Hi,
I have a few of the xBee series 2 modules and my project requires that I have very stringent synchronization requirements, down to about 1 microsecond resolution. I have done a lot of reading on synchronization techniques (like at the following website).
http://www.cs.wustl.edu/~jain/cse574-06/time_sync.htm
They all seem to require some low-level access to the MAC layer or similar. The simplest way I can think of was using a coordinator module to send a “broadcast” to all xBee nodes. Then each node would note the time of reception and thus the nodes can be synchronized with each other (assuming transmission over the air is instantaneous, and it basically is going to be at the nanosecond level). This is basically “Reference Broadcast Synchronization” in the page above.

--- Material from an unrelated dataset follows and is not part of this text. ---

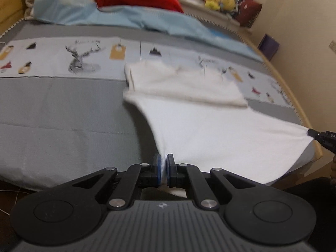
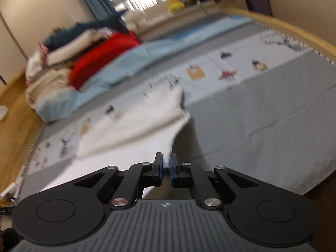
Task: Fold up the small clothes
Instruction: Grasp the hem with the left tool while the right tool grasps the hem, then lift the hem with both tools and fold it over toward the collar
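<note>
Fingers [image 1: 159, 168] of both grippers pinch near hem corners of white garment [image 1: 210, 130], body trailing toward 12 o'clock over bed [image 1: 63, 115].

Both tools look alike: the left gripper [image 1: 163, 169] and the right gripper [image 2: 166, 169] each have a grey ribbed body bearing a small compass-like emblem, two round black discs, black linkage arms with silver screws, and blue-padded black fingers [image 1: 157, 168].
</note>
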`<state>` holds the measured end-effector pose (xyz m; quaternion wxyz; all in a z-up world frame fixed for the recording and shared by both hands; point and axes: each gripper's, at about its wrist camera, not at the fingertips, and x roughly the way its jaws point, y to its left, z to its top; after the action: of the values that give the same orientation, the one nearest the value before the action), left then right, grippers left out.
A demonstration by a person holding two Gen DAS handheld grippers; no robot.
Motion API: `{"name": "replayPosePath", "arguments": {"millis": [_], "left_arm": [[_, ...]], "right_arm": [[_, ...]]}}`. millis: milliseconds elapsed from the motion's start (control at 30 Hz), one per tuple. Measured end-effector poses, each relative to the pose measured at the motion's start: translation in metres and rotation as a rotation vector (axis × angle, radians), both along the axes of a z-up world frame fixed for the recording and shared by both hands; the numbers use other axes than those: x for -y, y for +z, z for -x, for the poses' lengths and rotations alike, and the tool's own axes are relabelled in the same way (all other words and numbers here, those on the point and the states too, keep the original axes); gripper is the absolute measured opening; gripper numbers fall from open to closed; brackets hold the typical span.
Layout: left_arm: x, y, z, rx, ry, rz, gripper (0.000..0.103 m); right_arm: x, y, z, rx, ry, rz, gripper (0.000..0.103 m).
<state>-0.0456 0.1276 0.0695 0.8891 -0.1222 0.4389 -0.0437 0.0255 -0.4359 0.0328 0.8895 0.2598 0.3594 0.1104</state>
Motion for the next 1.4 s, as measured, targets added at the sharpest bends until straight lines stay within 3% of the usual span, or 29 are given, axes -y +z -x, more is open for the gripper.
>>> {"name": "replayPosePath", "arguments": {"millis": [133,233,300,500,633,733,800,867,933,1000,1133,1167,1267,1400], "left_arm": [[-0.015,0.037,0.037,0.067,0.042,0.098,0.004],[-0.025,0.045,0.040,0.079,0.100,0.156,0.004],[-0.029,0.042,0.025,0.078,0.120,0.150,0.004],[-0.044,-0.004,-0.071,-0.006,0.180,0.128,0.003],[-0.047,-0.046,-0.144,-0.035,0.158,0.024,0.003],[-0.050,-0.079,-0.179,-0.040,0.157,-0.010,0.003],[-0.050,-0.102,-0.190,-0.037,0.144,-0.019,0.003],[-0.049,-0.121,-0.201,-0.117,0.137,-0.024,0.000],[-0.052,-0.117,-0.207,-0.080,0.125,-0.014,0.000],[-0.063,-0.111,-0.210,-0.041,0.165,-0.011,0.003],[-0.090,-0.121,-0.209,-0.104,0.253,0.113,0.006],[-0.089,-0.124,-0.208,-0.125,0.244,0.111,0.008],[-0.078,-0.134,-0.210,-0.191,0.169,0.076,0.029],[-0.065,-0.143,-0.210,-0.208,0.114,0.005,0.034]], "right_arm": [[0.026,0.037,0.037,0.059,-0.032,-0.150,0.006],[0.031,0.050,0.041,0.066,-0.051,-0.166,0.006],[0.026,0.048,0.026,0.060,-0.046,-0.142,0.006],[-0.004,0.002,-0.052,-0.065,-0.094,-0.028,0.005],[-0.019,-0.031,-0.115,-0.142,-0.132,0.011,0.005],[-0.035,-0.059,-0.155,-0.195,-0.137,0.063,0.005],[-0.046,-0.078,-0.169,-0.209,-0.132,0.132,0.005],[-0.054,-0.098,-0.177,-0.233,-0.122,0.178,0.005],[-0.054,-0.108,-0.185,-0.275,-0.143,0.163,0.006],[-0.052,-0.111,-0.192,-0.262,-0.142,0.134,0.007],[-0.038,-0.107,-0.192,-0.205,-0.233,0.148,0.015],[-0.031,-0.108,-0.190,-0.202,-0.249,0.120,0.015],[-0.019,-0.120,-0.187,-0.234,-0.240,0.075,0.015],[-0.027,-0.136,-0.193,-0.286,-0.075,0.084,0.023]]}}
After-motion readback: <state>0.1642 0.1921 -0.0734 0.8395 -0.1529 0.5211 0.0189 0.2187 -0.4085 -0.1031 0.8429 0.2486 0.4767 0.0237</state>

The problem with this is that if I use the xBee modules as is, there is all that reception time in packetizing, sending the broadcast reception through UART to my microcontroller, etc and a lot of accuracy will be lost. I need to almost know the exact time at which the physical radio wave hit the antenna. Do the xBee modules make it easy to read this time value? Does anyone have any ideas for what I could do? One paper that I read (http://www.ece.uah.edu/~milenka/docs/dc … _synch.pdf) talked about how they were using these “Telos” modules that actually would trigger a pin that could be hooked up to an interrupt, whenever the specific start of frame byte was received. Is there anything that could be done similar for xBee?
Thank you.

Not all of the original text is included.